Dejó de hablar de pronto y se quedó inmóvil, paralizada. Una lágrima rodó por un surco curvado hacia la comisura de su boca.

—¿Ro? —preguntó Guy.

El dolor había cesado. Se había ido. Como una bocina de automóvil estropeada que de repente dejara de tocar. Como todo lo que cesa y se ha ido, se ha ido para bien y no volverá jamás, gracias a Dios. Ido y acabado y ¡oh, qué bien se sentiría ella en cuanto recobrara el aliento!

—¿Ro? —dijo Guy, y dio un paso hacia ella, preocupado.

—Ha cesado —dijo—. El dolor.

—¿Cesado? —preguntó él.

—Ahora mismo —ella se esforzó por sonreírle—. Ha cesado. Así, por las buenas.

Cerró los ojos y respiró profundamente y aún más profundamente, más profundamente de lo que había respirado desde hacía edades. Desde antes del Día de Acción de Gracias.

Cuando abrió los ojos, Guy la seguía mirando, con cara de preocupación.

—¿Qué había en la bebida que hiciste? —preguntó.

El corazón le dio un sobresalto. Había matado al niño. Con el jerez. O un huevo en malas condiciones. O la combinación. El bebé había muerto y el dolor cesado.

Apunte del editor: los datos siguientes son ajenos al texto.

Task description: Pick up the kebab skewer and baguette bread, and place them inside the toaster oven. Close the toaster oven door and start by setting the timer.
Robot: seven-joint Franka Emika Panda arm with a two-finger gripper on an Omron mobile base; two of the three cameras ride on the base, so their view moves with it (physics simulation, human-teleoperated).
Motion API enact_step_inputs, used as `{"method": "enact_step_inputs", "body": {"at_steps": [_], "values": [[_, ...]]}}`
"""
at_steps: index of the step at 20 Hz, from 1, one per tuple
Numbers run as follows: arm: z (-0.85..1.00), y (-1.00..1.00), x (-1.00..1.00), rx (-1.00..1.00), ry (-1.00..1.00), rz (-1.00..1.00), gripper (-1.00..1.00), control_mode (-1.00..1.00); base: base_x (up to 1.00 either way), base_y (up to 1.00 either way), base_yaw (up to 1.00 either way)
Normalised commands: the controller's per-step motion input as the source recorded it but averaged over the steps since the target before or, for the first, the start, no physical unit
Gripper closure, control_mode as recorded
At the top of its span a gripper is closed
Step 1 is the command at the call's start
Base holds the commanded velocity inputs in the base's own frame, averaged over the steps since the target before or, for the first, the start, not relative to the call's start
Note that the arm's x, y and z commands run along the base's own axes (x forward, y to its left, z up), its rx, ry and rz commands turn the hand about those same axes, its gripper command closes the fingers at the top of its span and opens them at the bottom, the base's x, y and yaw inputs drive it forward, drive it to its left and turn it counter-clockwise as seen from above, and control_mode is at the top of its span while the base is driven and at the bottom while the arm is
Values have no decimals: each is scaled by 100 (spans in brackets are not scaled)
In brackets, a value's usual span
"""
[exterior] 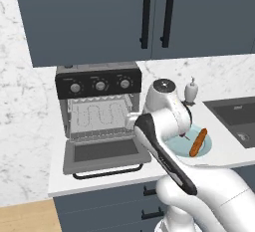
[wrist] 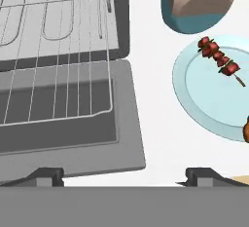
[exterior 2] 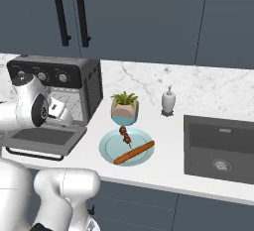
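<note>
**Oven open, food on the plate, jaws spread over the counter**

The toaster oven (exterior: 98,107) stands at centre left of the left base view, its door (exterior: 105,155) dropped flat toward the counter edge and the wire rack (wrist: 58,50) bare inside. In the hand view the door fills the left half and the rack reaches out over it.

The gripper (wrist: 124,175) sits at the bottom of the hand view with its jaws spread wide, one dark tip over the door's near corner, the other over the white counter (wrist: 151,99); nothing lies between them.

The pale blue plate (exterior 2: 111,145) lies just right of the door, at centre in the right base view. The kebab skewer (exterior 2: 125,136) rests on its far part and the baguette bread (exterior 2: 134,152) lies slantwise across its near part; the two are close but apart.

A potted plant (exterior 2: 124,107) stands just behind the plate, near the skewer's far end. A white soap dispenser (exterior 2: 168,101) stands further right by the wall, and the dark sink (exterior 2: 221,148) fills the right side. Dark blue cabinets (exterior 2: 139,17) hang above.
</note>
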Motion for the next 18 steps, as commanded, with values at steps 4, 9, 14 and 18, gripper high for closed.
{"method": "enact_step_inputs", "body": {"at_steps": [4,9,14,18], "values": [[0,-100,-1,4,11,-34,-100,-100,0,0,0],[0,-100,0,1,9,-34,-100,-100,0,0,0],[-23,-79,4,0,10,-33,-100,-100,0,0,0],[-20,-97,9,0,0,-12,-100,-100,0,0,0]]}}
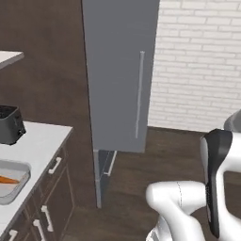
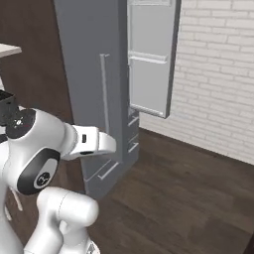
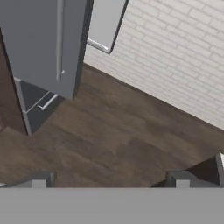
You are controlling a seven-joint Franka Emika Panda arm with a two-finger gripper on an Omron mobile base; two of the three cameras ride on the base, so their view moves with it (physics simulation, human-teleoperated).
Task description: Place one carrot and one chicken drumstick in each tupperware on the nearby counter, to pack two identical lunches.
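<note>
grey tupperware (image 1: 19,188), one carrot (image 1: 8,180) inside

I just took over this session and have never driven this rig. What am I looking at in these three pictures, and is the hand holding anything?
The machine is a white robot arm on a base that drives. Two pictures come from cameras on that base, behind the arm to its left and right. The third comes from a camera on the hand, looking along the gripper; the two dark stubs at its bottom are the finger tips, standing wide apart with nothing between them.

Ahead stands a tall grey fridge with its door swung open, a white brick wall and a dark wood floor.

In the left base view, the counter carries a black toaster and a grey tupperware with a carrot in it.
</note>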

El dolor era el bebé y ella lo había matado con su arrogancia.

—Un huevo —dijo ella—. Leche, crema, azúcar —parpadeó, se secó la mejilla, y se quedó mirándolo—. Jerez —dijo finalmente, tratando de que aquello no sonara a tóxico.

—¿Cuánto jerez? —preguntó él.

Algo se movió en el interior de ella.

—¿Mucho?

De nuevo, donde nada se había movido antes. Una ligera agitación que presionaba suavemente. Ella soltó una risita.

—Rosemary, ¡por amor de Dios! ¿Cuánto?

—¡Está vivo! —exclamó ella, y volvió a soltar una risita—. ¡Se mueve! Está bien, no se ha muerto; se mueve.

Miró a su barriga de terciopelo marrón y se puso las manos encima, presionándola ligeramente. Ahora se movían dos cosas, dos manos o pies, uno aquí, otro allí.

Se acercó a Guy, sin mirarlo, y rápidamente le cogió la mano. Él se acercó a ella y se dejó coger. Ella le llevó la mano a un lado de su vientre y la mantuvo allí apretada. Dócil, el movimiento se repitió.

—¿Lo sientes? —le preguntó ella, mirándolo—. Otra vez. ¿Lo sientes?

Él apartó rápidamente su mano, pálido.

—Sí —dijo—. Sí. Lo siento.

—No hay nada que temer —dijo ella riendo—. No te va a morder.

—Es maravilloso —dijo él.

—¿Verdad que sí? —ella sujetó de nuevo su vientre, mirándolo—. Está vivo. Da patadas. Está ahí.

—Voy a recoger un poco las cosas —dijo Guy, y recogió una bandeja y un vaso, y otro vaso.

—Está bien ahora, David-o-Amanda —dijo Rosemary—. Ya has dado a conocer tu presencia, así que sé bueno y estáte quieto, y deja que mamá pueda recoger las cosas —se echó a reír—. ¡Dios mío! —exclamó—. No se está quieto. Eso quiere decir que es niño, ¿verdad?

Luego dijo:

—Está bien, tómatelo con calma. Aún te quedan cinco meses más, así que ahorra tus energías.

Y riéndose:

—Dile algo, Guy; tú eres su padre. Dile que no sea impaciente.

Y rió una y otra vez, y se echó a llorar también, sujetando su vientre con ambas manos.